Enterprises and individuals can benefit from a wide range of applications of speech technology using the Java Speech API. For instance, interactive voice response systems are an attractive alternative to touch-tone interfaces over the telephone; dictation systems can be considerably faster than typed input for many users; speech technology improves accessibility to computers for many people with physical limitations.

Speech interfaces give Java application developers the opportunity to implement distinct and engaging personalities for their applications and to differentiate their products. Java application developers will have access to state- of-the-art speech technology from leading speech companies. With a standard API for speech, users can choose the speech products which best meet their needs and their budget.

The Java Speech API was developed through an open development process. With the active involvement of leading speech technology companies, with input from application developers and with months of public review and comment, the specification has achieved a high degree of technical excellence. As a specification for a rapidly evolving technology, Sun will support and enhance the Java Speech API to maintain its leading capabilities.

The Java Speech API is an extension to the Java platform. Extensions are packages of classes written in the Java programming language (and any associated native code) that application developers can use to extend the functionality of the core part of the Java platform.

 


 

1.2     Design Goals for the Java Speech API

Along with the other Java Media APIs, the Java Speech API lets developers incorporate advanced user interfaces into Java applications. The design goals for the Java Speech API included:

 


 

1.3     Speech-Enabled Java Applications

The existing capabilities of the Java platform make it attractive for the development of a wide range of applications. With the addition of the Java Speech API, Java application developers can extend and complement existing user interfaces with speech input and output. For existing developers of speech applications, the Java platform now offers an attractive alternative with:

1.3.1     Speech and other Java APIs

The Java Speech API is one of the Java Media APIs, a suite of software interfaces that provide cross-platform access to audio, video and other multimedia playback, 2D and 3D graphics, animation, telephony, advanced imaging, and more. The Java Speech API, in combination with the other Java Media APIs, allows developers to enrich Java applications and applets with rich media and communication capabilities that meet the expectations of today's users, and can enhance person-to-person communication.

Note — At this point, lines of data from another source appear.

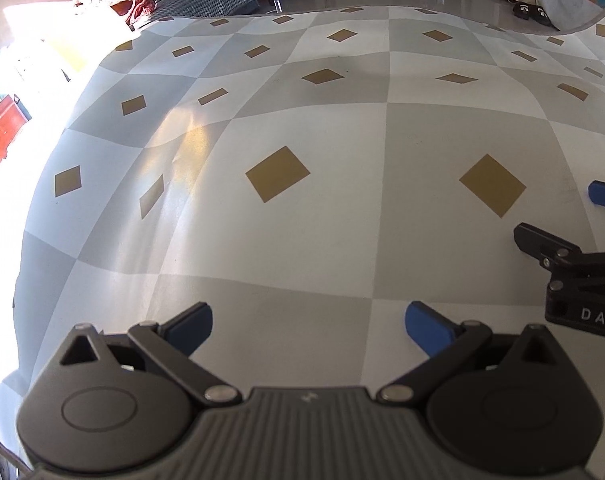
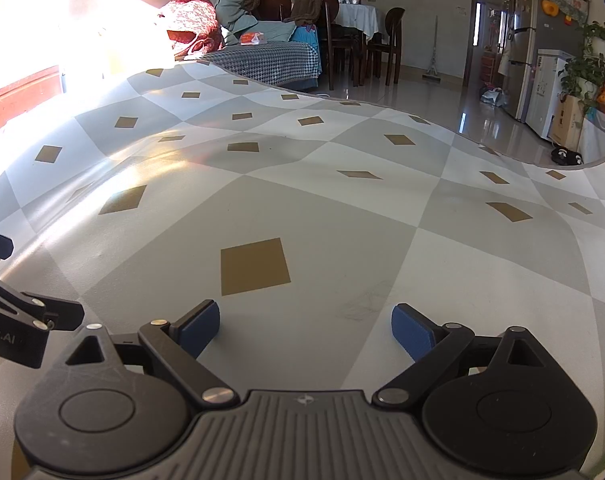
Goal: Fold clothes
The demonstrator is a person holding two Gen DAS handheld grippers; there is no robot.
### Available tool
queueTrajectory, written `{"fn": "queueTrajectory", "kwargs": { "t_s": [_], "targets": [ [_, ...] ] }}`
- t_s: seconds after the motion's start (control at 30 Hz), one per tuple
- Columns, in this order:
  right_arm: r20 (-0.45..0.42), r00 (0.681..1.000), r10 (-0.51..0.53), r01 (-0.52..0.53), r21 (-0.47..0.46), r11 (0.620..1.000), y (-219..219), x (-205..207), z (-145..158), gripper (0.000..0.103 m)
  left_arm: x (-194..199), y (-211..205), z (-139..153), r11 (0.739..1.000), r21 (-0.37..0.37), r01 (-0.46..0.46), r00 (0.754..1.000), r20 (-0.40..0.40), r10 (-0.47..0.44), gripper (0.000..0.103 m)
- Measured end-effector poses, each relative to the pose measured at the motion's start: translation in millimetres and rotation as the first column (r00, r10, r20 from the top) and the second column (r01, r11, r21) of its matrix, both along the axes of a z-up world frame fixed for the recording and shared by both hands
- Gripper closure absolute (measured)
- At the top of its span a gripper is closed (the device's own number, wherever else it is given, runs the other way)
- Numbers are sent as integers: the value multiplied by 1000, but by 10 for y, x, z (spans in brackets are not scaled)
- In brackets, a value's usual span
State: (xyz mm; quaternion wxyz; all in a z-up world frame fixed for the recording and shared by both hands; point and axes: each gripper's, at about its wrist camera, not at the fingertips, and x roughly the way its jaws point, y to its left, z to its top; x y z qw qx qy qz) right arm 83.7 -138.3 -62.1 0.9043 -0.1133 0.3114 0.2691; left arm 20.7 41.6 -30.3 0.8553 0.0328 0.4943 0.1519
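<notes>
No garment lies on the table in either view. My left gripper hovers low over the grey-and-white checked tablecloth, open, with nothing between its blue pads. My right gripper is open too, over the same cloth. At the right edge of the left wrist view the right gripper shows, close beside the left one. At the left edge of the right wrist view part of the left gripper shows.
The table's far edge curves across the view, with glossy floor beyond it. A couch with a red patterned cloth stands at the far left. Dining chairs and a fridge stand farther back. Strong sunlight washes out the left side.
</notes>
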Motion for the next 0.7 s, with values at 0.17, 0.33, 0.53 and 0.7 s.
{"fn": "queueTrajectory", "kwargs": {
  "t_s": [0.17,0.33,0.53,0.7],
  "targets": [
    [0,1000,0,0,0,1000,0,1,0,10,-75,-8,38,1000,1,17,1000,9,-17,0],
    [0,1000,1,-1,0,1000,-1,2,0,10,-159,-41,80,999,32,38,999,21,-39,0],
    [0,1000,0,0,0,1000,-2,3,0,10,-222,-94,170,998,20,56,998,40,-57,0],
    [0,1000,1,-1,0,1000,-2,3,1,9,-302,-181,264,994,49,102,992,64,-105,0]
  ]
}}
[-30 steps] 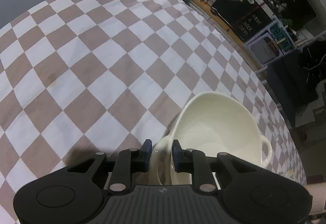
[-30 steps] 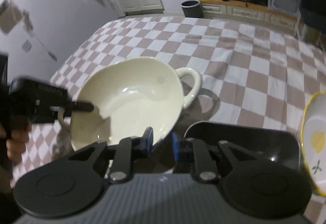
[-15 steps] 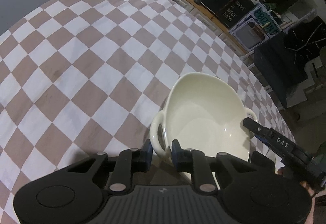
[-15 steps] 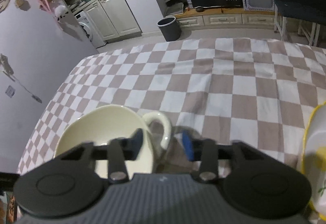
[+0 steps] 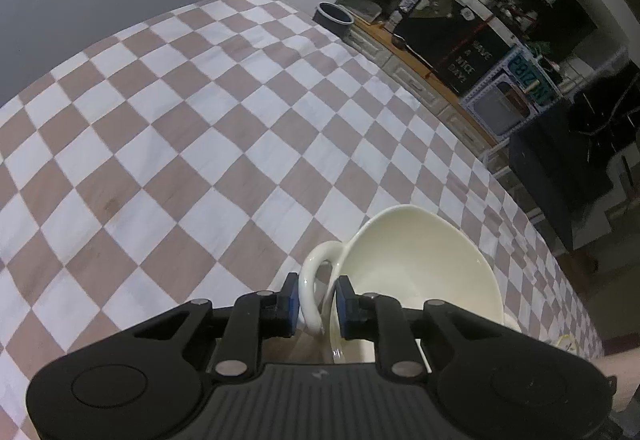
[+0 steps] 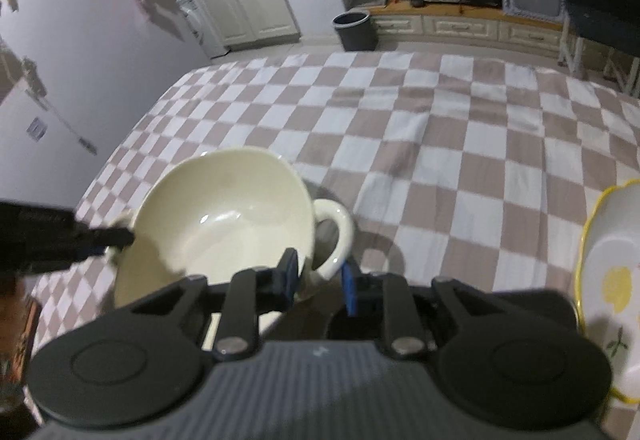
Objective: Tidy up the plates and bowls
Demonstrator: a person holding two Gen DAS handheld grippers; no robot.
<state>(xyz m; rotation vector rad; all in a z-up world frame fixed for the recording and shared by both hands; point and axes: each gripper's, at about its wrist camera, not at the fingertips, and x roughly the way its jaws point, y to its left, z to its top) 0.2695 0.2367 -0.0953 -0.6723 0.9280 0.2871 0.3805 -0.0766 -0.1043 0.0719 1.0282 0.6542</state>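
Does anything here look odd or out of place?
The bowl is tilted, not flat on the cloth. The left gripper pinches one handle; the right gripper straddles the other handle. Nothing looks spilled or broken.

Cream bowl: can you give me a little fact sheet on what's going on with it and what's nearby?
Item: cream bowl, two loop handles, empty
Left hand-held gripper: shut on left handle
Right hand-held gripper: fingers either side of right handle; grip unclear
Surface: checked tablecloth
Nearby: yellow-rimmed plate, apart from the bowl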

The Java Speech API leverages the capabilities of other Java APIs. The Internationalization features of the Java programming language plus the use of the Unicode character set simplify the development of multi-lingual speech applications. The classes and interfaces of the Java Speech API follow the design patterns of JavaBeansTM. Finally, Java Speech API events integrate with the event mechanisms of AWT, JavaBeans and the Java Foundation Classes (JFC).

 


 

1.4     Applications of Speech Technology

Speech technology is becoming increasingly important in both personal and enterprise computing as it is used to improve existing user interfaces and to support new means of human interaction with computers. Speech technology allows hands-free use of computers and supports access to computing capabilities away from the desk and over the telephone. Speech recognition and speech synthesis can improve computer accessibility for users with disabilities and can reduce the risk of repetitive strain injury and other problems caused by current interfaces.

The following sections describe some current and emerging uses of speech technology. The lists of uses are far from exhaustive. New speech products are being introduced on a weekly basis and speech technology is rapidly entering new technical domains and new markets. The coming years should see speech input and output truly revolutionize the way people interact with computers and present new and unforeseen uses of speech technology.

1.4.1     Desktop

Speech technology can augment traditional graphical user interfaces. At its simplest, it can be used to provide audible prompts with spoken "Yes/No/OK" responses that do not distract the user's focus. But increasingly, complex commands are enabling rapid access to features that have traditionally been buried in sub-menus and dialogs. For example, the command "Use 12-point, bold, Helvetica font" replaces multiple menu selections and mouse clicks.

Drawing, CAD and other hands-busy applications can be enhanced by using speech commands in combination with mouse and keyboard actions to improve the speed at which users can manipulate objects. For example, while dragging an object, a speech command could be used to change its color and line type all without moving the pointer to the menu-bar or a tool palette.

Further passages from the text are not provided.